YOUR OBJECTIVE —
Scan the records below for the string "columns" and return every line where it appears.

MATERIAL PROVIDED —

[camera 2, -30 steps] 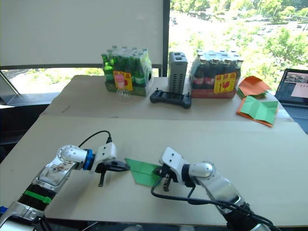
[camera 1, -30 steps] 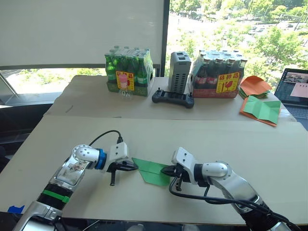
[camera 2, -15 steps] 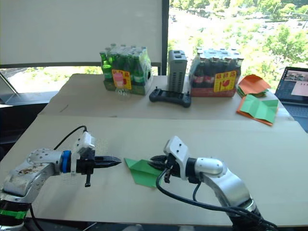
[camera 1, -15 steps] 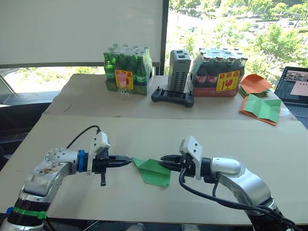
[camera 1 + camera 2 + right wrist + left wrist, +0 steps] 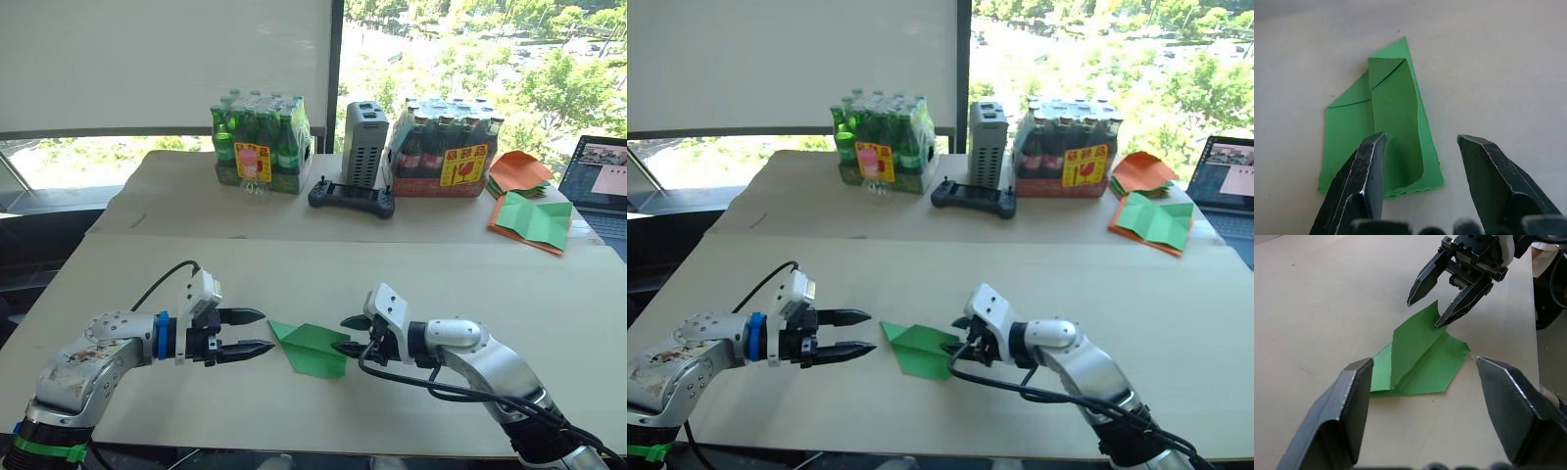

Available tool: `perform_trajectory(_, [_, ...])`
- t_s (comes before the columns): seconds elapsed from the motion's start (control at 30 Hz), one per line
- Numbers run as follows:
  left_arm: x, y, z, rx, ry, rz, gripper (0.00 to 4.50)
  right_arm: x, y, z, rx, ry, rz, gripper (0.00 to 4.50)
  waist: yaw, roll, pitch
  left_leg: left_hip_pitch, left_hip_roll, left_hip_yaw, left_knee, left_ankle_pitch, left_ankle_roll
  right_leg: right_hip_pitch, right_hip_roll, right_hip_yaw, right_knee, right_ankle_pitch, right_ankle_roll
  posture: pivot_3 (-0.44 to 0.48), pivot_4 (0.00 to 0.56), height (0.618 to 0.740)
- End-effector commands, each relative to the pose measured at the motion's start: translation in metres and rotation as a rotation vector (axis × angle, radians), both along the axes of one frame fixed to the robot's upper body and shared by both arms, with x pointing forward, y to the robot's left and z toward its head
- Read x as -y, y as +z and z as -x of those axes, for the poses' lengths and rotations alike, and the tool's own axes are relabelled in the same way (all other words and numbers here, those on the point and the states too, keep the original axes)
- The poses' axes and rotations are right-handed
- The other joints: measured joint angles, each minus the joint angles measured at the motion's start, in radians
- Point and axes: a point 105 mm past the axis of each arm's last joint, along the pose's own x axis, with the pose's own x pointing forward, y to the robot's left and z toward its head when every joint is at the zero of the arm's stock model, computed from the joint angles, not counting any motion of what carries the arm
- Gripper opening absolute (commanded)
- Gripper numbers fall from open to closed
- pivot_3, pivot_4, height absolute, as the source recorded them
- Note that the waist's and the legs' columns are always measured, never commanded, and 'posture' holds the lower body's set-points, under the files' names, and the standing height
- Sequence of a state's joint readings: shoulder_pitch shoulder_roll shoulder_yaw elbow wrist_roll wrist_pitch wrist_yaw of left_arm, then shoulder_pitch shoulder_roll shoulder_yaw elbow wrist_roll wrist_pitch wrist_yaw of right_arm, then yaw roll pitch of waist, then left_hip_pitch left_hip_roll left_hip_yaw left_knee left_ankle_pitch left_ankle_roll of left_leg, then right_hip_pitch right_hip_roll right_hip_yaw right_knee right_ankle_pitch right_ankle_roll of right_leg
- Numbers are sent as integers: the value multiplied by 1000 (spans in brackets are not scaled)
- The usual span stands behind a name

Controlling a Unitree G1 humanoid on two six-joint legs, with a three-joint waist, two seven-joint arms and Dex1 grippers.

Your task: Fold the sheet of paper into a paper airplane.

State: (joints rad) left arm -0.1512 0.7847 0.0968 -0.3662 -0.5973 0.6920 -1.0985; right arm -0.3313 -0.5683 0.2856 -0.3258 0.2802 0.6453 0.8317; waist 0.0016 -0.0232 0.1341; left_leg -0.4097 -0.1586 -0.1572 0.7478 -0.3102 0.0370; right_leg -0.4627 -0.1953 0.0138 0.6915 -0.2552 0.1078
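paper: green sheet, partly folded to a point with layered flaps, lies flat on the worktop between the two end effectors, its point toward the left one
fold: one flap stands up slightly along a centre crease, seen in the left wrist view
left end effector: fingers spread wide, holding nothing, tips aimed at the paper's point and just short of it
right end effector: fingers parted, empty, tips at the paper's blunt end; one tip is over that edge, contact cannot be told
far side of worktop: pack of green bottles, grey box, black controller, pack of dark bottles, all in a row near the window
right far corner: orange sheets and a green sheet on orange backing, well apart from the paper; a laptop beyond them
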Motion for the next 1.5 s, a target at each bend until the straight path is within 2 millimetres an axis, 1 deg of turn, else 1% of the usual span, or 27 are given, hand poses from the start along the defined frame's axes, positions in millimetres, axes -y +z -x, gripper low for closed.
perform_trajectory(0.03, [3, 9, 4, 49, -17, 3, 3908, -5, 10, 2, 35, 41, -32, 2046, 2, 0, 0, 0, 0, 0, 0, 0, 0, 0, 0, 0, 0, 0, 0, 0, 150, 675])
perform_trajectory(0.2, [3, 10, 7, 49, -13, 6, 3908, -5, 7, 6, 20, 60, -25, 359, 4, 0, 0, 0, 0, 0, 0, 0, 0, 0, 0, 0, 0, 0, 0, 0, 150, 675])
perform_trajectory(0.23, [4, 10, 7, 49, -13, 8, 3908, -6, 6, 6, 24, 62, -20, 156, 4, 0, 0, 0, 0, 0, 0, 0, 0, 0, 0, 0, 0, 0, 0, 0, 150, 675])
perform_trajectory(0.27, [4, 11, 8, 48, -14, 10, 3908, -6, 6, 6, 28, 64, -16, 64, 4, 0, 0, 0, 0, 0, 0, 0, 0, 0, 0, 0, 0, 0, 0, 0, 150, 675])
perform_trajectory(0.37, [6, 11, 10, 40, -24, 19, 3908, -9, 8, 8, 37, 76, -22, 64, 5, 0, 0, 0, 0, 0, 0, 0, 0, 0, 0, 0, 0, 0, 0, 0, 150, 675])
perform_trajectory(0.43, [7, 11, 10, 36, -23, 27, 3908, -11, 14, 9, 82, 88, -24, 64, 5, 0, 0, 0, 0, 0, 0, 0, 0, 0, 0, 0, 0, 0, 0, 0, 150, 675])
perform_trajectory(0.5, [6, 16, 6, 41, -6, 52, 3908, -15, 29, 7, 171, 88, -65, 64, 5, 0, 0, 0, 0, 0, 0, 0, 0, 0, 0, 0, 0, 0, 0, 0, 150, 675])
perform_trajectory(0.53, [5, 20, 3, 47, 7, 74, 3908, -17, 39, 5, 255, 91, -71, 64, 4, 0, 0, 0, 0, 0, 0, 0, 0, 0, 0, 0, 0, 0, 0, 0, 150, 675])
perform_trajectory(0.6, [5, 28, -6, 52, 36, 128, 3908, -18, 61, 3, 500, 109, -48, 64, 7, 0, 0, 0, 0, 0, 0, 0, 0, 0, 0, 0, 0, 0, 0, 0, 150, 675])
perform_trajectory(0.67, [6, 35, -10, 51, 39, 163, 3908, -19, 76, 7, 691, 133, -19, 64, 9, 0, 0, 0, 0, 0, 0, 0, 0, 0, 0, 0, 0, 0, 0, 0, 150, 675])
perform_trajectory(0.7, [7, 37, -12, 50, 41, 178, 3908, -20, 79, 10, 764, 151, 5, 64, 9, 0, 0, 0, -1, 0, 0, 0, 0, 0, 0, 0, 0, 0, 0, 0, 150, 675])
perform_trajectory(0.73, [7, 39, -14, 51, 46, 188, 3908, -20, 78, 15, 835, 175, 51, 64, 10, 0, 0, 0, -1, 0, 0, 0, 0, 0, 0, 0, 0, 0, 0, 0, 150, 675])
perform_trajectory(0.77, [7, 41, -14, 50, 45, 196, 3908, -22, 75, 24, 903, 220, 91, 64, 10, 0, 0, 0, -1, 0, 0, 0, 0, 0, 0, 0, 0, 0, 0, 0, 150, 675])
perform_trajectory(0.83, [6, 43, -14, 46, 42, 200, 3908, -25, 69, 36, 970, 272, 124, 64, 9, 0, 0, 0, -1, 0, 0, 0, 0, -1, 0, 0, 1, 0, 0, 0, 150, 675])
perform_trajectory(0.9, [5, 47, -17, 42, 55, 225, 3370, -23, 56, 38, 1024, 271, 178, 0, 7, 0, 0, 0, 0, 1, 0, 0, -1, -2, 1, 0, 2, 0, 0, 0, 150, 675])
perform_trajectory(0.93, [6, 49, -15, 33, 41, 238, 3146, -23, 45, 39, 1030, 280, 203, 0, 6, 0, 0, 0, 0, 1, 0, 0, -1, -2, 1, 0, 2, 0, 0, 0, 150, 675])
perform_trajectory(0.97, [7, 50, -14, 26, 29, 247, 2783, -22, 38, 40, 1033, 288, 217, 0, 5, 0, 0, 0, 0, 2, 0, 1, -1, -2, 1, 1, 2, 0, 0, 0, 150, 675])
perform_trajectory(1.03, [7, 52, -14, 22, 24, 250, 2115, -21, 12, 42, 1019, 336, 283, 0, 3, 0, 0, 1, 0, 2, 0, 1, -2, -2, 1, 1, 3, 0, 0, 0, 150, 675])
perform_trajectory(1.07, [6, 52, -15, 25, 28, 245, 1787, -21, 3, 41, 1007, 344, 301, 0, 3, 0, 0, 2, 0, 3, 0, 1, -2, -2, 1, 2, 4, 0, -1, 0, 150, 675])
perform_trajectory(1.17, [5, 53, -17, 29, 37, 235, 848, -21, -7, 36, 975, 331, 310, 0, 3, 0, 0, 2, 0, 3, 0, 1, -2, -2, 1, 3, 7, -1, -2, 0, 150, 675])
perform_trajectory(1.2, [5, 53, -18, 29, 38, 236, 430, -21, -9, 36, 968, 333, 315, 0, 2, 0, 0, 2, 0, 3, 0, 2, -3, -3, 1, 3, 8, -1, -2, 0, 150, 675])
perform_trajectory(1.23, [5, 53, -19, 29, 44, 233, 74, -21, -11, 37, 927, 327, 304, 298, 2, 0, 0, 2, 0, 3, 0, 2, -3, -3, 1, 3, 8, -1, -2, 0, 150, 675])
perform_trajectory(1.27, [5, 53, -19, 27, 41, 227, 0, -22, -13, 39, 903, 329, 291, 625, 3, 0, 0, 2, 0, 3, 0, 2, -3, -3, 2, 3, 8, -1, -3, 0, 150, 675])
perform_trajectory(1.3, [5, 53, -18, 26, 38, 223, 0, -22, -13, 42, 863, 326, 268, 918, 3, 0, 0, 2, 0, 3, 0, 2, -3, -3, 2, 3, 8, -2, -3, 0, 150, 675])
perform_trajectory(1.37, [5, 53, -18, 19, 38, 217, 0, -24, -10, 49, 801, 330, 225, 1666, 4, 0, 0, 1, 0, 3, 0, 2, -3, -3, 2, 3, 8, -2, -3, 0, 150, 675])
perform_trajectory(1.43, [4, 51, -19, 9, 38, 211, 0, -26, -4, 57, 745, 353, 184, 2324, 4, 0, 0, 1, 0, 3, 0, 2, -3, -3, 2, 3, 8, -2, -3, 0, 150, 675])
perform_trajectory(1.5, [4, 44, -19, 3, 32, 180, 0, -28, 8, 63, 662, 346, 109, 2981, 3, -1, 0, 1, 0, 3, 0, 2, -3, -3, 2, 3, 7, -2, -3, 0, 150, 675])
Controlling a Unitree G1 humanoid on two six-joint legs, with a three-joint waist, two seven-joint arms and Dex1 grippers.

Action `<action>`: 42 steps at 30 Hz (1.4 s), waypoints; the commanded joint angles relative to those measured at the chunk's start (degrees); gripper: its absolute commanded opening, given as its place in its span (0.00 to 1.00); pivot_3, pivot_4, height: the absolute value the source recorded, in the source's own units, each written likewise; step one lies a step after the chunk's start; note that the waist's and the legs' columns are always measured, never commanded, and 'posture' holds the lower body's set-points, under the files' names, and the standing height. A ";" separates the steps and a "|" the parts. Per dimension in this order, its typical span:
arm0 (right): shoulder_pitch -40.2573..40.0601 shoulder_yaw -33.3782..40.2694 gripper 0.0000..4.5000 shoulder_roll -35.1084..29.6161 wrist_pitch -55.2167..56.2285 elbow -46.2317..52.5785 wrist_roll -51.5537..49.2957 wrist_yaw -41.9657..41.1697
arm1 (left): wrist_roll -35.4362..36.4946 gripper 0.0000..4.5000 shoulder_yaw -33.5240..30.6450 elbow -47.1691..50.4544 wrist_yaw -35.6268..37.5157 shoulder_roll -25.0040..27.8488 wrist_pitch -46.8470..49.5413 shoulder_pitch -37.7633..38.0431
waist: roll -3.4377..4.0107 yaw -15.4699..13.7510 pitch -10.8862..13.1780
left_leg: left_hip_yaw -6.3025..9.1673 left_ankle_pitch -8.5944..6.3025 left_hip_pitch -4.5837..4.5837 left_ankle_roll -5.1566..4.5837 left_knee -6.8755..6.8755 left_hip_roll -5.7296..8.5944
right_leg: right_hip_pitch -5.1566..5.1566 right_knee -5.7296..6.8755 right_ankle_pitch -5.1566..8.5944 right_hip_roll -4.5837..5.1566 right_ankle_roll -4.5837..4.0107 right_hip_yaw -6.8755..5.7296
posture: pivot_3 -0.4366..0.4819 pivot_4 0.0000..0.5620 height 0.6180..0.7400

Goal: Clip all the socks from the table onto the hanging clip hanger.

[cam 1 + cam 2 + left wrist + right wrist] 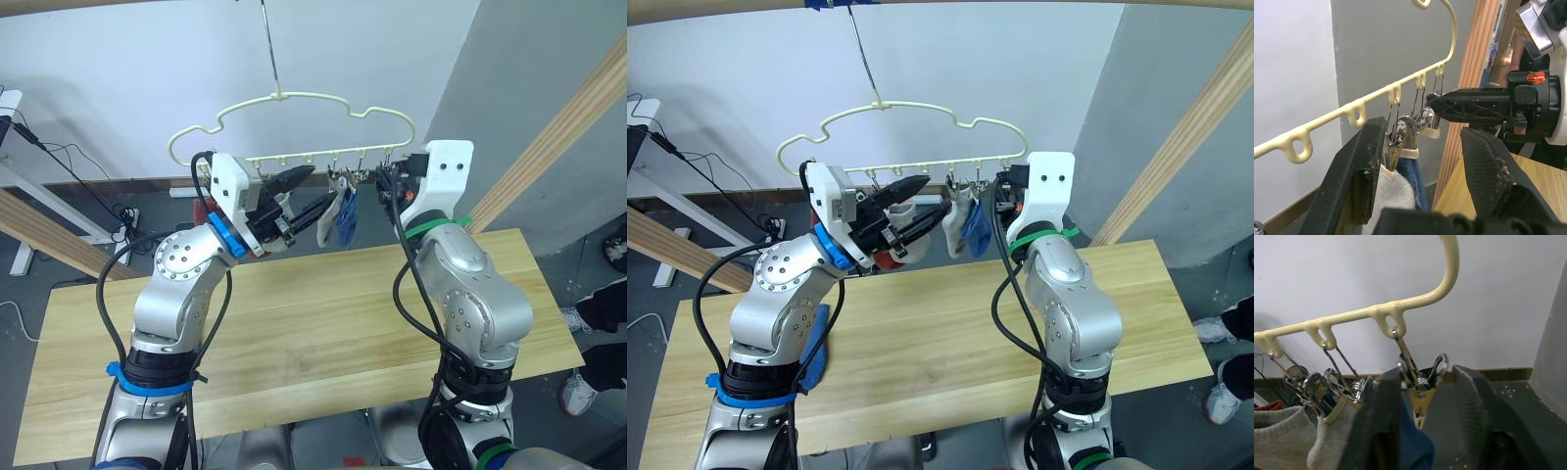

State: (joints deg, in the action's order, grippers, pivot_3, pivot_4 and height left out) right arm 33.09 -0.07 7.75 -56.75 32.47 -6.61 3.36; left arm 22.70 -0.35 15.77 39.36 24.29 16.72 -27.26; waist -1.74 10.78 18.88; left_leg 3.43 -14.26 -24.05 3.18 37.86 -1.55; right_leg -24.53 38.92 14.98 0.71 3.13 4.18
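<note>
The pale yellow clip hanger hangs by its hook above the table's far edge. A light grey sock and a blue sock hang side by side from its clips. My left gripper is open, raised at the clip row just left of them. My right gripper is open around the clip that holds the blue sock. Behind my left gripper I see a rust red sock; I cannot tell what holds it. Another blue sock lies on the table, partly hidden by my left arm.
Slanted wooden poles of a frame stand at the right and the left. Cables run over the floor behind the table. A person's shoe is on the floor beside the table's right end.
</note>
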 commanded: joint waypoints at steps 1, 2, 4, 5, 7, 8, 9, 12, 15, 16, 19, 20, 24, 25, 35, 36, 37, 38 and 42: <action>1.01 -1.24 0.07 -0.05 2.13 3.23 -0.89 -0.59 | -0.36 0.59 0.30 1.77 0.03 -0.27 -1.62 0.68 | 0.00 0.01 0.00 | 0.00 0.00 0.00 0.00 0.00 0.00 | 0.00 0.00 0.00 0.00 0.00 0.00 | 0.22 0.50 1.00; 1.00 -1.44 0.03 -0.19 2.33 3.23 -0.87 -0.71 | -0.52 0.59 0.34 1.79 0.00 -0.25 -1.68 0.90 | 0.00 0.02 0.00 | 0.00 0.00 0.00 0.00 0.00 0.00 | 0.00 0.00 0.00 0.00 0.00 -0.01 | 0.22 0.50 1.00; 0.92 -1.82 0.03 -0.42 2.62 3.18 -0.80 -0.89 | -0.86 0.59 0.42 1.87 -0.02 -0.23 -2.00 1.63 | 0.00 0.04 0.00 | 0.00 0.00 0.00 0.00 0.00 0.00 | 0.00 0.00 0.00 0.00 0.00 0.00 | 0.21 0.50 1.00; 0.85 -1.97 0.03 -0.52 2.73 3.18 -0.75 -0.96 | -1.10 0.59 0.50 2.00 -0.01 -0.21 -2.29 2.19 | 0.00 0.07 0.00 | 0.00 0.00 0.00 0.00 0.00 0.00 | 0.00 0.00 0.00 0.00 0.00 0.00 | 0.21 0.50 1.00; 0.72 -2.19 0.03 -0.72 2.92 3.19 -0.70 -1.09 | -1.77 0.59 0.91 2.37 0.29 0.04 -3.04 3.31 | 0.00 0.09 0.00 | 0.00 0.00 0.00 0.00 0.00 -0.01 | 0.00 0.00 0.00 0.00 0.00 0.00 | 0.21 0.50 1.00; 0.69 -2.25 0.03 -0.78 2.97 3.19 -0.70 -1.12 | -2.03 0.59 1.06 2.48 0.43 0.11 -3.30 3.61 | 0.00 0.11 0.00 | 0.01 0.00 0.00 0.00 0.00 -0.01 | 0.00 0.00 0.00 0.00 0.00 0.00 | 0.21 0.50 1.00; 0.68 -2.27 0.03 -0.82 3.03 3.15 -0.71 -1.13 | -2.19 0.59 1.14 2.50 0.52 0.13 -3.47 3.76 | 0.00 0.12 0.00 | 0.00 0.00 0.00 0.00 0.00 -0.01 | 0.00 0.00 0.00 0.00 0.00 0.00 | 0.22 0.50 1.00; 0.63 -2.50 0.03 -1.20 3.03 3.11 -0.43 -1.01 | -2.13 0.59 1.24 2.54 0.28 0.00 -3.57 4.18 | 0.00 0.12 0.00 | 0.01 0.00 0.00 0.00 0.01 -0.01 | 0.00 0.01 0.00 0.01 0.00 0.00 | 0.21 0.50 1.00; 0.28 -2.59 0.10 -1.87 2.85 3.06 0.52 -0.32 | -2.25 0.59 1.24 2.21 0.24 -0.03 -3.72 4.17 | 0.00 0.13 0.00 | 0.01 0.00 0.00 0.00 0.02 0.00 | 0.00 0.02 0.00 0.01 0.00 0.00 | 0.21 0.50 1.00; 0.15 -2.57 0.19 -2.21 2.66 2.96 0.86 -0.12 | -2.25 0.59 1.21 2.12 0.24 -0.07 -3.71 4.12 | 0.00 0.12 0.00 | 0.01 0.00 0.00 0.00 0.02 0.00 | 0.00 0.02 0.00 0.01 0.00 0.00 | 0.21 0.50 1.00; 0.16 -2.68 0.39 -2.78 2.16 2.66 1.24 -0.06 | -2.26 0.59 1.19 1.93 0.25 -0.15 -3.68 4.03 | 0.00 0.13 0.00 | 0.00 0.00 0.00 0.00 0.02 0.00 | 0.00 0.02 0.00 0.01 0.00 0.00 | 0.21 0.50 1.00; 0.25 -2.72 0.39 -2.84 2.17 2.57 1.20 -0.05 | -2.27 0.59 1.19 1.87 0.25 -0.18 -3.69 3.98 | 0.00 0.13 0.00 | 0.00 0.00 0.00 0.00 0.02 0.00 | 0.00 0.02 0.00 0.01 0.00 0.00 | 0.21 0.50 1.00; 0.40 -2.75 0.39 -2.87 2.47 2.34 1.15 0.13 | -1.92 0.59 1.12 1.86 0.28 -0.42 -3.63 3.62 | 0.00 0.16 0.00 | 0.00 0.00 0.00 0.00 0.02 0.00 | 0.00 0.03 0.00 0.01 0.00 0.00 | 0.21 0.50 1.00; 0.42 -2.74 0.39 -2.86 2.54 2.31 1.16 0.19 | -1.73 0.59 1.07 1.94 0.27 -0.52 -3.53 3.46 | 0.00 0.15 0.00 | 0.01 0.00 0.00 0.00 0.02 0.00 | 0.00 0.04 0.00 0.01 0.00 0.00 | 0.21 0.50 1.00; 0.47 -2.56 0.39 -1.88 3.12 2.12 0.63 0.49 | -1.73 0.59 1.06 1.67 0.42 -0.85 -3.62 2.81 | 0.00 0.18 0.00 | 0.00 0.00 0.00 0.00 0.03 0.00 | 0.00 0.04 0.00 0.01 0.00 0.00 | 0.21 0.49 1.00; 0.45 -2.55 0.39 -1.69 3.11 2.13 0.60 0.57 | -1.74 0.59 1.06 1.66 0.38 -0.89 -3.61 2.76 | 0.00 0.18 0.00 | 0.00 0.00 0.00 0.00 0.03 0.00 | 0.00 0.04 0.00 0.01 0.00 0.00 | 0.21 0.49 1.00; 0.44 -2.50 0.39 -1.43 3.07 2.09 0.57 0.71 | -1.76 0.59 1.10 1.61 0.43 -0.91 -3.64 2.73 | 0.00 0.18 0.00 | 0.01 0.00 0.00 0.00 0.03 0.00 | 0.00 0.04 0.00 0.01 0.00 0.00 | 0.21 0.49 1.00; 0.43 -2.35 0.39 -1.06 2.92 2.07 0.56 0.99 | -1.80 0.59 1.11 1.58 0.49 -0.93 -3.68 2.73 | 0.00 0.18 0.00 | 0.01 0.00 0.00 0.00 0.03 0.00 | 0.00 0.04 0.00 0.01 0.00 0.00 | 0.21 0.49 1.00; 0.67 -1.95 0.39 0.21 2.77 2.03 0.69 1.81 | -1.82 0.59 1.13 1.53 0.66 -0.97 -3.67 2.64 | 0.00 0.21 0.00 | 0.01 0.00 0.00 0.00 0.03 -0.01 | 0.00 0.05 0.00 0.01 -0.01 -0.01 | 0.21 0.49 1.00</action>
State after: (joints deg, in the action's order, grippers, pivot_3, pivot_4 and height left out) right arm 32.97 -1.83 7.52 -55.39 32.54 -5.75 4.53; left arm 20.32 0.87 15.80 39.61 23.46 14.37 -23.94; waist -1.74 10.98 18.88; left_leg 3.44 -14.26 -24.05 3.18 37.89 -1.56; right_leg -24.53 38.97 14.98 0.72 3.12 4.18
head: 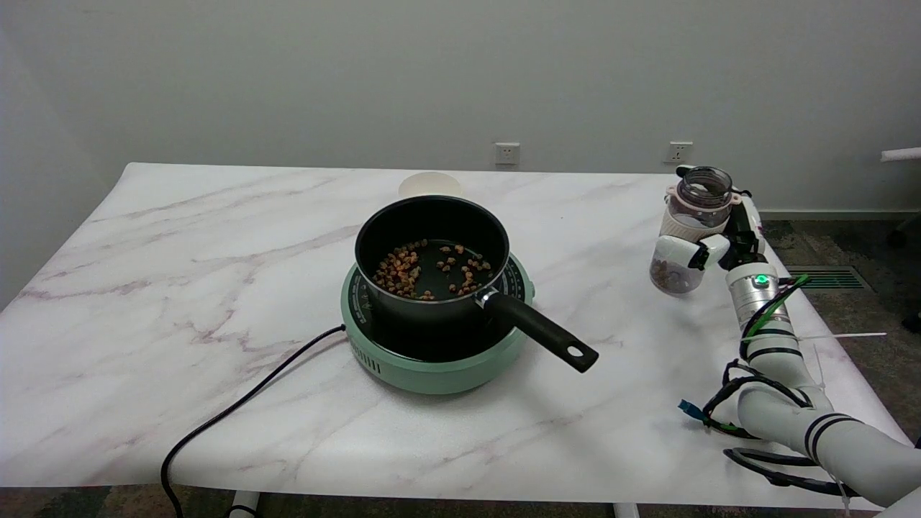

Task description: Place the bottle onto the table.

RESULT —
- t_s (comes before the columns): seconds elapsed from the motion's start (control at 30 Hz), one per line
- Note that the waist's and the legs' columns are always measured, never commanded, and 'posture' holds the lower body's set-points, under the files' names, and the standing height
Action `<action>`: 42 steps at 30 Hz (1.4 s), waypoints; the commanded joint angles relative to those measured at the chunk's start (degrees); gripper: its absolute commanded opening, given as its place in its span (0.00 to 1.00); pivot_3, pivot_4, height: the absolute value the source recorded, in the source's own units, each written likewise; step one lies a step after the chunk's start; note that the waist's and the legs' columns are always measured, never commanded, and 'posture' holds the lower body's set-points, under the files' names, and the standing height. A ";" separates the steps and a "|" the parts. Per dimension in this order, its typical span:

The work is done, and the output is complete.